We have derived, throughout the ages, increasingly precise ways of measuring time, from the reliable movement of celestial bodies and pendulum motion, to the electrically-induced oscillations of quartz crystals and the rate of radioactive decay, all without making much progress at all in understanding the underlying dimension itself. So, rather than venturing further into the exposition of time as a physical phenomenon where those far more insightful than I have come up short, I’d like to switch gears to a more visceral, experiential exploration of how and why time matters to us.
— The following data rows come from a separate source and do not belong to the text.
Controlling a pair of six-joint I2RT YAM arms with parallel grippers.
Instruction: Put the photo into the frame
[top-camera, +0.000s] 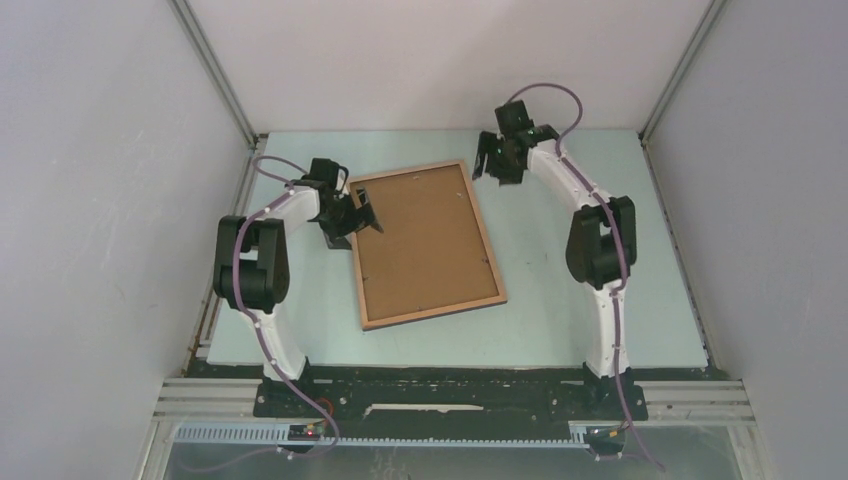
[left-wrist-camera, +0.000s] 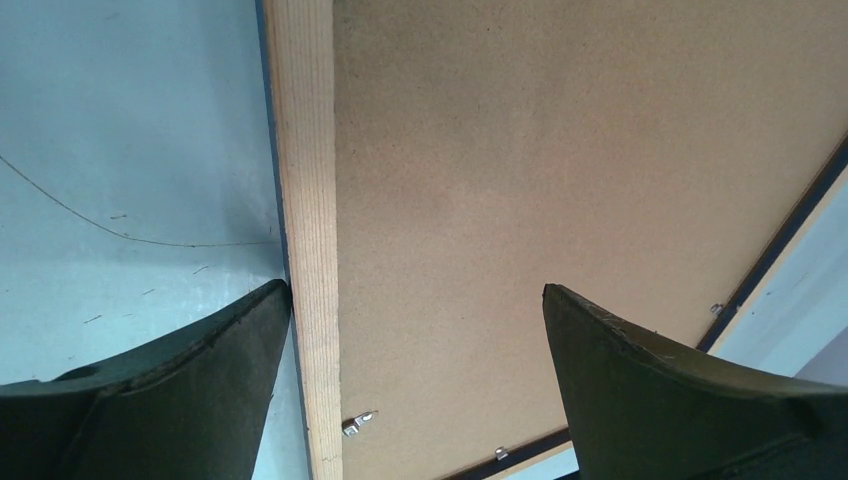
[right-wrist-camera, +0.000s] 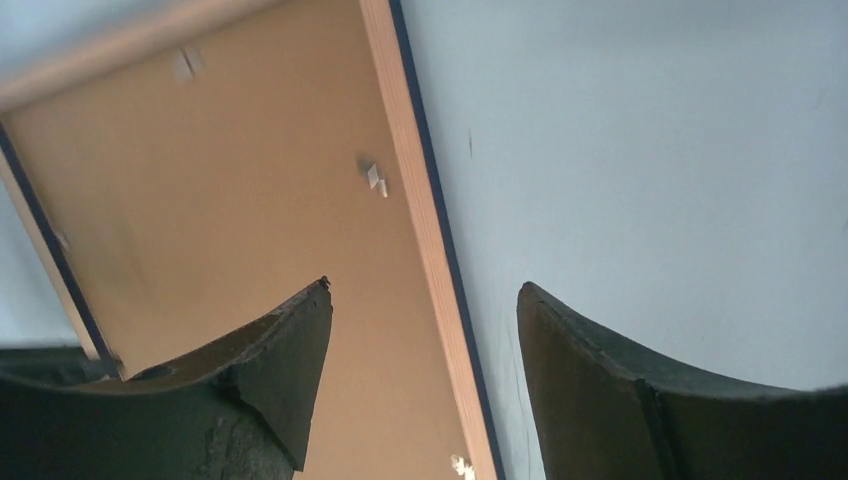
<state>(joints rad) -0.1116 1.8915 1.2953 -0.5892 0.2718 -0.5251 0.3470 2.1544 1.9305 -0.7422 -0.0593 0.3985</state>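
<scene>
The frame (top-camera: 435, 311) lies flat mid-table, brown wood face up. The photo (top-camera: 425, 240) lies inside it with its plain fibreboard back up; the beach picture is hidden. My left gripper (top-camera: 362, 215) is open and empty over the frame's left side. In the left wrist view its jaws (left-wrist-camera: 414, 288) straddle the wooden strip (left-wrist-camera: 310, 250) and the fibreboard (left-wrist-camera: 560, 150). My right gripper (top-camera: 497, 165) is open and empty by the frame's far right corner. In the right wrist view its jaws (right-wrist-camera: 425, 285) straddle the frame's edge (right-wrist-camera: 420, 220) next to the board (right-wrist-camera: 230, 200).
Small metal tabs (left-wrist-camera: 355, 424) (right-wrist-camera: 376, 180) sit along the frame's inner edge. The pale blue table (top-camera: 580, 180) is boxed in by grey walls (top-camera: 100, 200) left, right and behind. A black base rail (top-camera: 440, 390) runs along the near edge.
</scene>
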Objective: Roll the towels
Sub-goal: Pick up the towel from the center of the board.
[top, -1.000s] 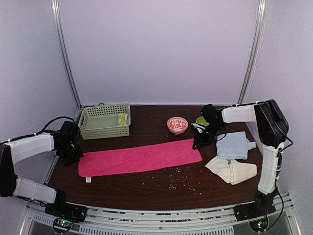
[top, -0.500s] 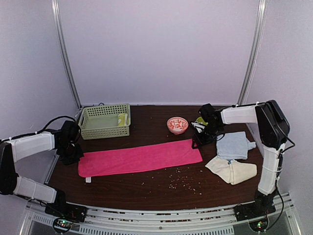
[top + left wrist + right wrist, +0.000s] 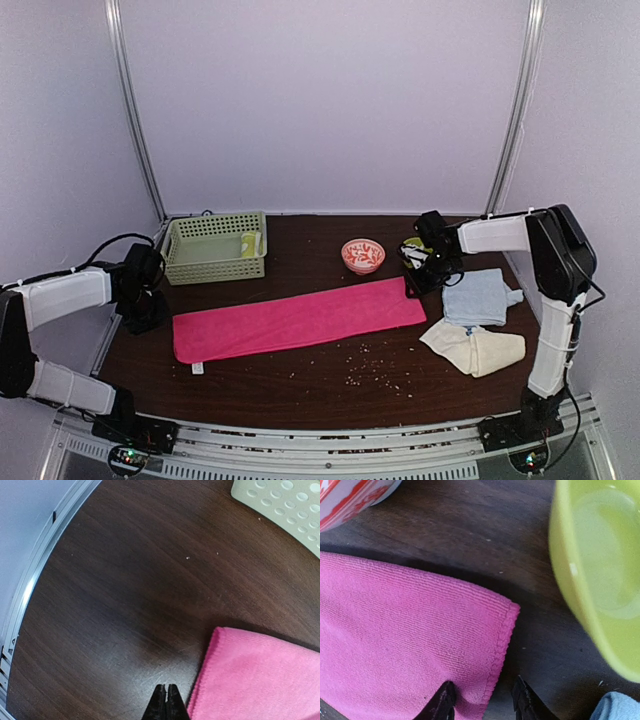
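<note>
The pink towel (image 3: 300, 320) lies flat at full stretch, not yet rolled. The right gripper (image 3: 484, 702) stands at 1 end with its jaws apart, 1 tip on the cloth and 1 on bare wood, the hem running between them. A green bowl (image 3: 600, 580) sits just ahead to its right. The left gripper (image 3: 166, 702) hovers with its jaws together, and the towel's other corner lies just to its right. I'd judge the roll is only starting: next the right jaws must pinch that hem and fold it over. The blue towel (image 3: 478, 297) and cream towel (image 3: 475, 348) wait behind the right gripper.
</note>
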Controlling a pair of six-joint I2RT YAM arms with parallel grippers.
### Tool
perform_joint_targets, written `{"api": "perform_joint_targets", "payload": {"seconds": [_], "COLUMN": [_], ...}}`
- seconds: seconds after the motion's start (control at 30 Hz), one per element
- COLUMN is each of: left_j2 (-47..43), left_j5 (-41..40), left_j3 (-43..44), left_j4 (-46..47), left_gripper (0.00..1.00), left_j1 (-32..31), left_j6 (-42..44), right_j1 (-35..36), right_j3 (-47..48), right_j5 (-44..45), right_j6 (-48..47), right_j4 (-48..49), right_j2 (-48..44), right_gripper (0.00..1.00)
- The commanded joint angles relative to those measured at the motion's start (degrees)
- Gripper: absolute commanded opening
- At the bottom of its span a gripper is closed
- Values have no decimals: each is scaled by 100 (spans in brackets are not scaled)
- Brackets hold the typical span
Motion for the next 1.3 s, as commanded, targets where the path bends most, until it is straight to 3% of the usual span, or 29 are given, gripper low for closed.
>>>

It’s frightfully easy to attend to the things of life as though the explicit in each moment is the appropriate level of address. However, it’s not uncommon to then arrive at day’s end, feeling as though what was demanded of us to see it through had drawn us away from where it happened, and we were nowhere to be found in it. But where, instead, were we? It isn’t so much a question of position or location, but rather one of relation and orientation. We were, of course, there… but we weren’t there at all…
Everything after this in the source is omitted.